→ **Task brief**: For this exercise, restate the data below with no change at all.

→ **Given material**:
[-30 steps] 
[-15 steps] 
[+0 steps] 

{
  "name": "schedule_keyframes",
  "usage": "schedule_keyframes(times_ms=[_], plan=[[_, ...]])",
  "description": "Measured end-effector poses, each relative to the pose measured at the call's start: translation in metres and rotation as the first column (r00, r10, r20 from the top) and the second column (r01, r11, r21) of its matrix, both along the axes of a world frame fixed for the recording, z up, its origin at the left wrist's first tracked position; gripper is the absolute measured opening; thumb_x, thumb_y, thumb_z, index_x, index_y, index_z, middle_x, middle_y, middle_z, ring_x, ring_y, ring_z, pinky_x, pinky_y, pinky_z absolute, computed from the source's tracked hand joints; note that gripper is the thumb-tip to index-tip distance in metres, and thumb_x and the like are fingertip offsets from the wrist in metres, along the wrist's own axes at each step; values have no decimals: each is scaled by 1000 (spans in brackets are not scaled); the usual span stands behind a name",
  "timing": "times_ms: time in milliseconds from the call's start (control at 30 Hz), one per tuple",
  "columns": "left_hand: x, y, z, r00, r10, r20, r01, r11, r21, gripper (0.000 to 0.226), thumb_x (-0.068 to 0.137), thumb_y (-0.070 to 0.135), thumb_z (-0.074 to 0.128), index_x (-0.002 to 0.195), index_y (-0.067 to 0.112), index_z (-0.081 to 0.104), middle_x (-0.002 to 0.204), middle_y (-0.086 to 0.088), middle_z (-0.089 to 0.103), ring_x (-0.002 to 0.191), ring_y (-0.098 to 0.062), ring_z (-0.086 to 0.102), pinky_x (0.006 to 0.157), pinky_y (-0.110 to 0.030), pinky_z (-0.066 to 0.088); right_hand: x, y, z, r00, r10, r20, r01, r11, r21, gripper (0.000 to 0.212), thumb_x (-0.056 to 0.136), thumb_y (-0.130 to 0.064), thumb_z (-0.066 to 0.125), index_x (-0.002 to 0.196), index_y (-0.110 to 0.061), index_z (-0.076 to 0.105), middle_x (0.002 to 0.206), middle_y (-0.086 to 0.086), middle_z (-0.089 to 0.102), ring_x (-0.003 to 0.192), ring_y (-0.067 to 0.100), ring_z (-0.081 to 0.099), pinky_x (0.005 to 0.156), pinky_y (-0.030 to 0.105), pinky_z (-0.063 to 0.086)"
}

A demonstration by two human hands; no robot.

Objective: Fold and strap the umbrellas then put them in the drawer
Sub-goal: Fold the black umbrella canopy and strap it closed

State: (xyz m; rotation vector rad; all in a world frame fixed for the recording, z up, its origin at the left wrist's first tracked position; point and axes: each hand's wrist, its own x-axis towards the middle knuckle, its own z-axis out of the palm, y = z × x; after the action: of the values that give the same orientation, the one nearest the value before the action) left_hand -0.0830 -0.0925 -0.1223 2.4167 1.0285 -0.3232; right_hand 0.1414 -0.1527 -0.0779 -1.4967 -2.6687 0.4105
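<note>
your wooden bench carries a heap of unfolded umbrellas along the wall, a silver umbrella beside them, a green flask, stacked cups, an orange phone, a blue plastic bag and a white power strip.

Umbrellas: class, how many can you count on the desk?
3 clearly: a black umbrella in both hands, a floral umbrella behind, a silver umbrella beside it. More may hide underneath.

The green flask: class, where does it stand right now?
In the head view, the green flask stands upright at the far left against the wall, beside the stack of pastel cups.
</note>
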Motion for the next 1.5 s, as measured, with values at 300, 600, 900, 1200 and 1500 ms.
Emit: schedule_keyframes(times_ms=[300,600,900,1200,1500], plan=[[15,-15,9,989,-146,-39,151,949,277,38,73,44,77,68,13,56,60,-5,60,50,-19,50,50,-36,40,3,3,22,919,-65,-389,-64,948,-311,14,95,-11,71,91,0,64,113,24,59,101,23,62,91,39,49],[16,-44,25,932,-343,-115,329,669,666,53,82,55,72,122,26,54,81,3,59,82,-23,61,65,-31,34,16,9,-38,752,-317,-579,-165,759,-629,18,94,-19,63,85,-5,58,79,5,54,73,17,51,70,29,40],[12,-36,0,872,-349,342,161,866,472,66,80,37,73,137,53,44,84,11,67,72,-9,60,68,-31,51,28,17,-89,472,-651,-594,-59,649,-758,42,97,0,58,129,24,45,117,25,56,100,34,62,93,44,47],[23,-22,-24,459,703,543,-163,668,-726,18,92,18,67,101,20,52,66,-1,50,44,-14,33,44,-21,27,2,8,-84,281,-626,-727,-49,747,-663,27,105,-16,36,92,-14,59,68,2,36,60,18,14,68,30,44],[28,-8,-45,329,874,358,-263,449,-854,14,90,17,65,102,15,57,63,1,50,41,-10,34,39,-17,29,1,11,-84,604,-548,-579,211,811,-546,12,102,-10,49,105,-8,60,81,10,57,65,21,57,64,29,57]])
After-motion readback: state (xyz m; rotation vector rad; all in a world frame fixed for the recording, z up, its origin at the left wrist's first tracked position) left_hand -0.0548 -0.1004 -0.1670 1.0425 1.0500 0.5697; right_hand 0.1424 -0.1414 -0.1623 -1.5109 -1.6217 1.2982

→ **Response to the exercise**:
[-30 steps] 
[-15 steps] 
[+0 steps] 

{
  "name": "schedule_keyframes",
  "usage": "schedule_keyframes(times_ms=[_], plan=[[_, ...]])",
  "description": "Measured end-effector poses, each relative to the pose measured at the call's start: translation in metres and rotation as the first column (r00, r10, r20 from the top) and the second column (r01, r11, r21) of its matrix, both along the axes of a world frame fixed for the recording, z up, its origin at the left wrist's first tracked position; gripper is the absolute measured opening; thumb_x, thumb_y, thumb_z, index_x, index_y, index_z, middle_x, middle_y, middle_z, ring_x, ring_y, ring_z, pinky_x, pinky_y, pinky_z absolute, computed from the source's tracked hand joints; note that gripper is the thumb-tip to index-tip distance in metres, and thumb_x and the like are fingertip offsets from the wrist in metres, along the wrist's own axes at each step; values have no decimals: each is scaled by 1000 (spans in brackets are not scaled); the usual span stands behind a name",
  "timing": "times_ms: time in milliseconds from the call's start (control at 30 Hz), one per tuple",
  "columns": "left_hand: x, y, z, r00, r10, r20, r01, r11, r21, gripper (0.000 to 0.226), thumb_x (-0.068 to 0.137), thumb_y (-0.070 to 0.135), thumb_z (-0.074 to 0.128), index_x (-0.002 to 0.195), index_y (-0.067 to 0.112), index_z (-0.081 to 0.104), middle_x (-0.002 to 0.204), middle_y (-0.086 to 0.088), middle_z (-0.089 to 0.103), ring_x (-0.002 to 0.191), ring_y (-0.098 to 0.062), ring_z (-0.086 to 0.102), pinky_x (0.006 to 0.157), pinky_y (-0.110 to 0.030), pinky_z (-0.066 to 0.088); right_hand: x, y, z, r00, r10, r20, r01, r11, r21, gripper (0.000 to 0.212), thumb_x (-0.056 to 0.136), thumb_y (-0.130 to 0.064), thumb_z (-0.066 to 0.125), index_x (-0.002 to 0.196), index_y (-0.110 to 0.061), index_z (-0.076 to 0.105), middle_x (0.002 to 0.206), middle_y (-0.086 to 0.086), middle_z (-0.089 to 0.102), ring_x (-0.003 to 0.192), ring_y (-0.067 to 0.100), ring_z (-0.081 to 0.099), pinky_x (0.005 to 0.156), pinky_y (-0.030 to 0.105), pinky_z (-0.063 to 0.086)"
}

A demonstration by two human hands; no robot.

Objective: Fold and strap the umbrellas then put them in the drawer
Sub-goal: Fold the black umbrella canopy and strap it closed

State: (xyz m; rotation vector rad; all in a world frame fixed for the recording, z up, its origin at the left wrist's first tracked position; point and axes: each hand's wrist, its own x-axis towards the middle knuckle, its own z-axis out of the palm, y = z × x; after the action: of the values that give the same orientation, the one nearest the value before the action) left_hand -0.0830 -0.0925 -0.1223 2.4167 1.0285 -0.3232; right_hand 0.1414 -0.1527 -0.0779 -1.4967 -2.6687 0.4105
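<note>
your wooden bench carries a heap of unfolded umbrellas along the wall, a silver umbrella beside them, a green flask, stacked cups, an orange phone, a blue plastic bag and a white power strip.

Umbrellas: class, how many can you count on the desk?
3 clearly: a black umbrella in both hands, a floral umbrella behind, a silver umbrella beside it. More may hide underneath.

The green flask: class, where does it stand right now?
In the head view, the green flask stands upright at the far left against the wall, beside the stack of pastel cups.
</note>
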Motion for the next 1.5 s, as measured, with values at 300, 600, 900, 1200 and 1500 ms.
Emit: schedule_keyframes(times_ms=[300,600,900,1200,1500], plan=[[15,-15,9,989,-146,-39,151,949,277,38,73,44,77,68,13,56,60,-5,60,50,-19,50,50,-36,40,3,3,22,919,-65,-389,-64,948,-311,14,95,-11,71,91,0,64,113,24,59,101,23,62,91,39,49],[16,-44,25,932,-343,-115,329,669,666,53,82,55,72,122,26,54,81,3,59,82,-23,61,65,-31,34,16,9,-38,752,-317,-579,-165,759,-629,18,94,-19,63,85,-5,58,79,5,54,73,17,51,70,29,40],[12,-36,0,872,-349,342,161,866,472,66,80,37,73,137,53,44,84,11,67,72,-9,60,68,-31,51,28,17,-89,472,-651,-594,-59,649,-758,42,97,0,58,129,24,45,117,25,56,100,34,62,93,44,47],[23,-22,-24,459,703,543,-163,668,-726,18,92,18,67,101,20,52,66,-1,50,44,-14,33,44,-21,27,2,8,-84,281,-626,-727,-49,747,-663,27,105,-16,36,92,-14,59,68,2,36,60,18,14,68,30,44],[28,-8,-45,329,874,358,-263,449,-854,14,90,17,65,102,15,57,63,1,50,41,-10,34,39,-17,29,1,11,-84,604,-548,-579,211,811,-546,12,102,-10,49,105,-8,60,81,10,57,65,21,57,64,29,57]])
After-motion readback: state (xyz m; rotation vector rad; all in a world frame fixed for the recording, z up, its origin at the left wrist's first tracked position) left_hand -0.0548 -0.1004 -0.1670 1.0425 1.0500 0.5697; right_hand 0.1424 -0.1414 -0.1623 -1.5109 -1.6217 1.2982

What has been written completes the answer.